Purtroppo, mentre sullo scenario internazionale infuria la guerra, la pandemia non è finita ed occorrono lucidità e vigilanza.  I ricercatori continuano a seguire SARS-COV-2. Nature ha pubblicato un aggiornamento interessante.
Tre domande sono particolarmente importanti per il prossimo futuro.

  1. Quando emergerà la prossima nuova variante?
    È molto probabile, se non certo, che emergeranno nuove varianti preoccupanti (Variant of concern, VoC – così sono definite le mutazioni di SARS-COV-2 che acquistano maggior velocità di trasmissione, o che causano malattia più severa, o che diventano capaci di eludere la risposta immunitaria, rispetto al ceppo prevalente). Secondo alcuni epidemiologi, la dinamica delle varianti di SARS-COV-2 emerse dall’inizio della pandemia suggerisce che la comparsa di nuove VoC segue una certa regolarità. Ora si sta osservando che da quando è diventata dominante Omicron, che produce effetti relativamente meno severi della variante Delta, dominante fino a quel momento, il tracciamento è diminuito in molti paesi tra cui UK. Si teme perciò che l’identificazione e la eventuale fissazione di nuove mutazioni possa essere meno stringente che in passato. I ricercatori richiamano quindi l’attenzione delle autorità sanitarie sulla necessità di non essere troppo lassi nel tracciamento.
  2. La nuova variante causerà patologie più severe?
    Un possibile errore è quello di pensare che, siccome Omicron causa malattia meno severa di Delta, in particolare al livello dei polmoni, allora si possa concludere che il virus stia avendo una evoluzione “benigna”. Questo è sbagliato, per il semplice fatto che nessuna variante finora emersa si è originata per evoluzione dalla variante precedentemente dominante, ma tutte sono emerse da nuovi ceppi di SARS-COV-2. Dunque non è affatto detto che la prossima variante si evolverà da Omicron, considerata “blanda”. Probabilmente potrebbe invece comparire da ceppi indipendenti, causando quindi effetti che non possiamo prevedere.
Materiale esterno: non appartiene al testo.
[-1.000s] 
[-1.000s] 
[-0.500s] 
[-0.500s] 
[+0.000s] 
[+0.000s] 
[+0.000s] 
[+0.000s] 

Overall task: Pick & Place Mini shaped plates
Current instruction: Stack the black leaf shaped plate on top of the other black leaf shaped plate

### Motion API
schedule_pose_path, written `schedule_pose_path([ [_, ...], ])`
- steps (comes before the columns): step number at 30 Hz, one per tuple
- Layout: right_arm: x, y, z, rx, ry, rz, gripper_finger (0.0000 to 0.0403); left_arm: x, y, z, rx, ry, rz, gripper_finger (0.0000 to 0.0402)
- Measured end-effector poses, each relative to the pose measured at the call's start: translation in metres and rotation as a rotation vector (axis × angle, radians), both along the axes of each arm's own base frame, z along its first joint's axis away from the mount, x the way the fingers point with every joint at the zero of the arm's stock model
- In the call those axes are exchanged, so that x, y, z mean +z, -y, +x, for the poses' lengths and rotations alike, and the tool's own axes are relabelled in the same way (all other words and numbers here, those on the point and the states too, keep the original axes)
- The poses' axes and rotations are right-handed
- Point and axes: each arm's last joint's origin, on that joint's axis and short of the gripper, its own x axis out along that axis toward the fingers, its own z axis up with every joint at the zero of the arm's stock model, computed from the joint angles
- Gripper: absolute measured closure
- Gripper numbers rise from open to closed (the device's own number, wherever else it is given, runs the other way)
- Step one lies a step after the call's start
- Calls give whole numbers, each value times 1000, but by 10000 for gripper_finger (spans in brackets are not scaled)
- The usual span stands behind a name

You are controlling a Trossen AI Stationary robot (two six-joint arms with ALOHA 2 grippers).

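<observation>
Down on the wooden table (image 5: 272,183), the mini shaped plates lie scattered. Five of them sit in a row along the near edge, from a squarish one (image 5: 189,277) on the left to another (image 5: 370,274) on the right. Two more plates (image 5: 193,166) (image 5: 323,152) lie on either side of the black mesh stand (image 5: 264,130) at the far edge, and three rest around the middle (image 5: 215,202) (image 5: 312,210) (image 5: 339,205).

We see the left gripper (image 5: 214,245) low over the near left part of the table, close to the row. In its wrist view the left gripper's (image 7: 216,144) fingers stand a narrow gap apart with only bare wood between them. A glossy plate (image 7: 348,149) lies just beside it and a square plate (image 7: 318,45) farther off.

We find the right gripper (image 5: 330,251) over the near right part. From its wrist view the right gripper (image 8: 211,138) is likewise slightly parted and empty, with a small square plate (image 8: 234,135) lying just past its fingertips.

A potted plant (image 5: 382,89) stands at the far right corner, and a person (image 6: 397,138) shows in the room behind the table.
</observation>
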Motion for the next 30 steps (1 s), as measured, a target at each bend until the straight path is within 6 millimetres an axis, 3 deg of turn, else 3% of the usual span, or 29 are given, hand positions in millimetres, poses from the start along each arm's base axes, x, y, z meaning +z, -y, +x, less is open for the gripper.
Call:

  3. I vaccini proteggeranno dalle nuove varianti?
    In questo campo Omicron fornisce interessanti indicazioni. In particolare, abbiamo visto che gli anticorpi perdono di efficacia dopo un lasso di tempo variabile tra individui ma comunque nell’ordine dei 4- 6 mesi, ma gli anticorpi rappresentano solo una parte della reazione immune. Un ruolo importante è giocato anche dai linfociti T, che eliminano le cellule infettate. La buona notizia è che questa classe di linfociti è meno ristretta: infatti, una volta indotti dalla proteina spike vaccinale (che, ricordiamolo, è ancora quella del ceppo Wuhan originale), i linfociti T sono in grado di reagire bene anche con nuove varianti di SARS-COV-2 (una proprietà definita cross-reattività). Uno studio recente ha inoltre documentato che immunizzazioni ripetute (sia attraverso vaccinazioni che attraverso infezioni da parte del virus) amplificano la risposta dei linfociti B. In generale, tutti gli studi continuano quindi a dimostrare l’importanza della vaccinazione.

In conclusione, questo breve articolo – che non ci saremmo mai aspettati di scrivere in un’atmosfera di guerra – lascia aperti alcuni pochi spiragli nei quali vogliamo con forza sperare: la protesta interna alla Russia, la compattezza della reazione Europea, e il fatto che la scienza non abbassi la guardia.